[[ STORED DATA open ]]

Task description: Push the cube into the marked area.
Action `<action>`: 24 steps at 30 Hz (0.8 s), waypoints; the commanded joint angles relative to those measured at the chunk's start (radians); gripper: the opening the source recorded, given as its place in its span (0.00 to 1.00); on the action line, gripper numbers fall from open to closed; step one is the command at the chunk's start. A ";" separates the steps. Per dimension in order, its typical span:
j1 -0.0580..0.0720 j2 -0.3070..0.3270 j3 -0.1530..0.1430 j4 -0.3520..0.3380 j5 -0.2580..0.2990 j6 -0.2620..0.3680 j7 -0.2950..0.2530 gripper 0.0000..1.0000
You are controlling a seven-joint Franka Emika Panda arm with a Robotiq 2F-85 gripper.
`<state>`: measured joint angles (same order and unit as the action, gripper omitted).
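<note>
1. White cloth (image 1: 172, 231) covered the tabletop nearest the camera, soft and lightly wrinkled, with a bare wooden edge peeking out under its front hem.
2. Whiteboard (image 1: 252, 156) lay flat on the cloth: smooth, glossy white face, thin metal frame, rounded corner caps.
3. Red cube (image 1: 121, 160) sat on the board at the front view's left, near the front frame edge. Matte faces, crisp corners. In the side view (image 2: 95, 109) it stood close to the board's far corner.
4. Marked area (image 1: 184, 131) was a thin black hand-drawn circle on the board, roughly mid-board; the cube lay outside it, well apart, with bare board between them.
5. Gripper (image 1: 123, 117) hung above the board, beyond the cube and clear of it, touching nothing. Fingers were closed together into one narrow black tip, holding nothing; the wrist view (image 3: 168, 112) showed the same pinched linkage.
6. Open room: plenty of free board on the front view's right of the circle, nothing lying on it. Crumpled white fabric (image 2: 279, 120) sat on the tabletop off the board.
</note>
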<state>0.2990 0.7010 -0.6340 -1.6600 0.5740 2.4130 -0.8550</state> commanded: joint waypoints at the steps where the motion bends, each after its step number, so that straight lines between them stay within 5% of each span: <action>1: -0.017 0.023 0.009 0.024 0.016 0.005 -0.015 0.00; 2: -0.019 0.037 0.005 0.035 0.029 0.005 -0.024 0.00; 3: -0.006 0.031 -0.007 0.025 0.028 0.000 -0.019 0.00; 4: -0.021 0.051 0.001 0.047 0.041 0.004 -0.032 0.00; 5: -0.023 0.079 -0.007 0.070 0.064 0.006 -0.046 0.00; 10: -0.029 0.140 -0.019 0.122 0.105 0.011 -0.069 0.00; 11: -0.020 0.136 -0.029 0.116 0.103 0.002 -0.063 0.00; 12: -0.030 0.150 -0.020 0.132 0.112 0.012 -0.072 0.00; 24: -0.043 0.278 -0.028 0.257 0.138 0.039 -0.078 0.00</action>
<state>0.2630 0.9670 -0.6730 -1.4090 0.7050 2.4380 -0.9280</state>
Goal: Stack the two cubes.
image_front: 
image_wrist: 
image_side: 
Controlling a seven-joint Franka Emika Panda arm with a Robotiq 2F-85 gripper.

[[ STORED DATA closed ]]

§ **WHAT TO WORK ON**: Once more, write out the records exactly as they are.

§ **REPLY**:
Task description: Push the cube into the marked area.
Action `<action>`: 24 steps at 30 Hz (0.8 s), waypoints; the commanded joint angles relative to those measured at the chunk's start (radians); gripper: the opening the source recorded, given as its place in its span (0.00 to 1.00); on the action line, gripper numbers fall from open to closed; step one is the command at the chunk's start. A ";" separates the steps. Per dimension in order, its typical span:
j1 -0.0580..0.0720 j2 -0.3070..0.3270 j3 -0.1530..0.1430 j4 -0.3520..0.3380 j5 -0.2580..0.2990 j6 -0.2620..0.3680 j7 -0.2950..0.2530 gripper 0.0000..1.0000
You are controlling a seven-joint Franka Emika Panda arm with a Robotiq 2F-85 gripper.
`<state>`: measured joint angles (same order and unit as the action, gripper omitted).
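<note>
1. White cloth (image 1: 172, 231) covered the tabletop nearest the camera, soft and lightly wrinkled, with a bare wooden edge peeking out under its front hem.
2. Whiteboard (image 1: 252, 156) lay flat on the cloth: smooth, glossy white face, thin metal frame, rounded corner caps.
3. Red cube (image 1: 121, 160) sat on the board at the front view's left, near the front frame edge. Matte faces, crisp corners. In the side view (image 2: 95, 109) it stood close to the board's far corner.
4. Marked area (image 1: 184, 131) was a thin black hand-drawn circle on the board, roughly mid-board; the cube lay outside it, well apart, with bare board between them.
5. Gripper (image 1: 123, 117) hung above the board, beyond the cube and clear of it, touching nothing. Fingers were closed together into one narrow black tip, holding nothing; the wrist view (image 3: 168, 112) showed the same pinched linkage.
6. Open room: plenty of free board on the front view's right of the circle, nothing lying on it. Crumpled white fabric (image 2: 279, 120) sat on the tabletop off the board.
</note>
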<state>0.2990 0.7010 -0.6340 -1.6600 0.5740 2.4130 -0.8550</state> commanded: joint waypoints at the steps where the motion bends, each after its step number, so that straight lines between them stay within 5% of each span: <action>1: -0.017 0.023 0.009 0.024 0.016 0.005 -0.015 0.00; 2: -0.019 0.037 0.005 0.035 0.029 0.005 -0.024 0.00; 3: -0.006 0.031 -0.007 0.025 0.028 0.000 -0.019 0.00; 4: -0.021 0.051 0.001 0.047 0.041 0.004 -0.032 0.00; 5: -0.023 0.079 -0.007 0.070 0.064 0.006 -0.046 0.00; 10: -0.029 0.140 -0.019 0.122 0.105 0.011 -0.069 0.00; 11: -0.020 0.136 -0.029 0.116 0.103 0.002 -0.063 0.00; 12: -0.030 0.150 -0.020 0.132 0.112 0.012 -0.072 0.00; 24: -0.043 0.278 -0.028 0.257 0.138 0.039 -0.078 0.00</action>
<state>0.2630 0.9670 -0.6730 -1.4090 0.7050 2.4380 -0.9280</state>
Goal: Stack the two cubes.
image_front: 
image_wrist: 
image_side: 
Controlling a seven-joint Franka Emika Panda arm with a Robotiq 2F-85 gripper.

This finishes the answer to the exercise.